Data excerpts
━━━━━━━━
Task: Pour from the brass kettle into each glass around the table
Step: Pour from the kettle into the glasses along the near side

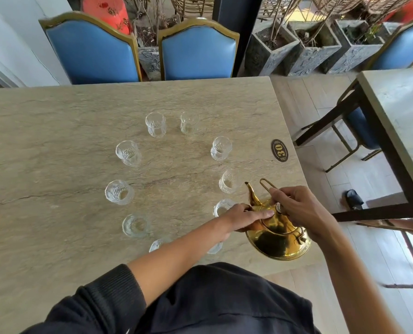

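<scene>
A shiny brass kettle (279, 239) hangs above the near right part of the stone-look table (55, 121), tilted with its spout (251, 195) pointing up and away. My right hand (297, 208) grips its thin wire handle. My left hand (246, 216) rests with flat fingers on the lid. Several clear cut glasses stand in a ring on the table. One glass (222, 207) sits just left of the spout, partly behind my left hand. Another glass (229, 182) stands right beyond the spout tip. Two near glasses are partly hidden by my left forearm.
A black oval plaque numbered 30 (280, 150) lies near the table's right edge. Two blue chairs (198, 54) stand at the far side. A second table (398, 112) with dark legs stands to the right across a wooden floor aisle. Stone planters line the back.
</scene>
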`<state>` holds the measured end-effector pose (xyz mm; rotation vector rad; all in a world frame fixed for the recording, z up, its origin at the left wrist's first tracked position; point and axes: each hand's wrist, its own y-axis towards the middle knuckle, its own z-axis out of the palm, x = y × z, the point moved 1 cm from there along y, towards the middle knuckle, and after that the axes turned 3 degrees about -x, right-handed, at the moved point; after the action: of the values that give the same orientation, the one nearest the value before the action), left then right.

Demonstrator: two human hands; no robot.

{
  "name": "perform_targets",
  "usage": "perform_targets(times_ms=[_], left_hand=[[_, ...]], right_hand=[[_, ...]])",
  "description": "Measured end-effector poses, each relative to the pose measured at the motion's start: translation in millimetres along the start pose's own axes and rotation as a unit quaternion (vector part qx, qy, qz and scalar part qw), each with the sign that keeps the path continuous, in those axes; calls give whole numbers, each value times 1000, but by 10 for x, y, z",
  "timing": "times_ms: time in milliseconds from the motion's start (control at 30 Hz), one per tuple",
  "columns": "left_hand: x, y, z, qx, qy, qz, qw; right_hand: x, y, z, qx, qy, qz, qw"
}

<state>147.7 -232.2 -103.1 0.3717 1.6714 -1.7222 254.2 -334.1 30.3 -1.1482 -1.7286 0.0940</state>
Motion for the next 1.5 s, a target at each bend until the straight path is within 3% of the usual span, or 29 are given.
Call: perform_targets(times_ms=[367,1500], left_hand=[[-31,136,80,11,-53,-11,998],[36,166,82,15,-63,-1,998]], right_hand=[[-12,189,-66,9,-13,14,1000],[26,136,-62,7,-20,-17,1000]])
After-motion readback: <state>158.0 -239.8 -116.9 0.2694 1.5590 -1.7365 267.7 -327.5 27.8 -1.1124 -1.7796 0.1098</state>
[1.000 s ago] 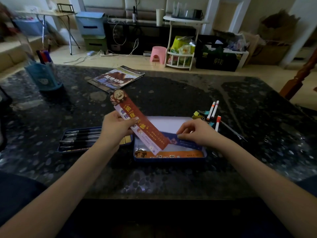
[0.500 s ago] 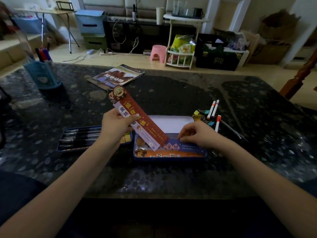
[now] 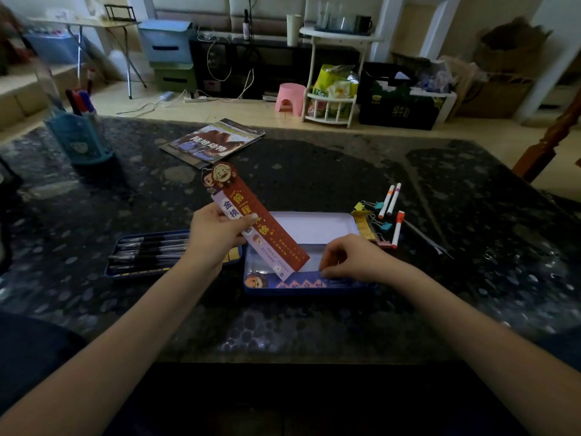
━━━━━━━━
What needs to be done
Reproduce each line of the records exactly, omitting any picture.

Solved problem
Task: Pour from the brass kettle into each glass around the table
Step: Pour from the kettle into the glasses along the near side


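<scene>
A shiny brass kettle (279, 239) hangs above the near right part of the stone-look table (55, 121), tilted with its spout (251, 195) pointing up and away. My right hand (297, 208) grips its thin wire handle. My left hand (246, 216) rests with flat fingers on the lid. Several clear cut glasses stand in a ring on the table. One glass (222, 207) sits just left of the spout, partly behind my left hand. Another glass (229, 182) stands right beyond the spout tip. Two near glasses are partly hidden by my left forearm.
A black oval plaque numbered 30 (280, 150) lies near the table's right edge. Two blue chairs (198, 54) stand at the far side. A second table (398, 112) with dark legs stands to the right across a wooden floor aisle. Stone planters line the back.
</scene>
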`<state>` holds the measured end-effector pose (xyz mm; rotation vector rad; all in a world frame fixed for the recording, z up, its origin at the left wrist's first tracked position; point and axes: each hand's wrist, its own y-axis towards the middle knuckle, its own z-axis out of the palm, x = y × z, the point moved 1 cm from there along y, towards the middle knuckle, and after that the axes turned 3 degrees about -x, right-handed, at the moved point; after the action: of the values that give the same orientation, the one nearest the value before the action), left then right.

Demonstrator: two human hands; no robot.

{
  "name": "perform_targets",
  "usage": "perform_targets(times_ms=[_], left_hand=[[_, ...]], right_hand=[[_, ...]])",
  "description": "Measured end-effector poses, each relative to the pose measured at the motion's start: translation in millimetres along the start pose's own axes and rotation as a unit quaternion (vector part qx, qy, qz and scalar part qw), each with the sign that keeps the path continuous, in those axes; calls give whole numbers, each value times 1000, but by 10 for x, y, z",
  "timing": "times_ms: time in milliseconds from the motion's start (control at 30 Hz), one per tuple",
  "columns": "left_hand: x, y, z, qx, qy, qz, qw; right_hand: x, y, z, qx, qy, qz, qw"
}

<state>147.7 -232.2 -103.1 0.3717 1.6714 -1.7222 254.2 -334.1 30.3 -1.1482 -1.7286 0.0940</state>
Motion for the next 1.5 s, a target at each bend until the straight path is within 3% of the usual span, or 29 are given.
Call: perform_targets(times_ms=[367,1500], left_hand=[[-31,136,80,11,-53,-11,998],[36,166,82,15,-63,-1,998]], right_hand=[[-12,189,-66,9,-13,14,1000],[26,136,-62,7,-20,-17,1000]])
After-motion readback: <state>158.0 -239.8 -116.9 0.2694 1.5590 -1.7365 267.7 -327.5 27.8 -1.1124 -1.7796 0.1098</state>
[1.000 s ago] 
[0.500 s ago] 
[now] 

Nothing further is required for this exercise.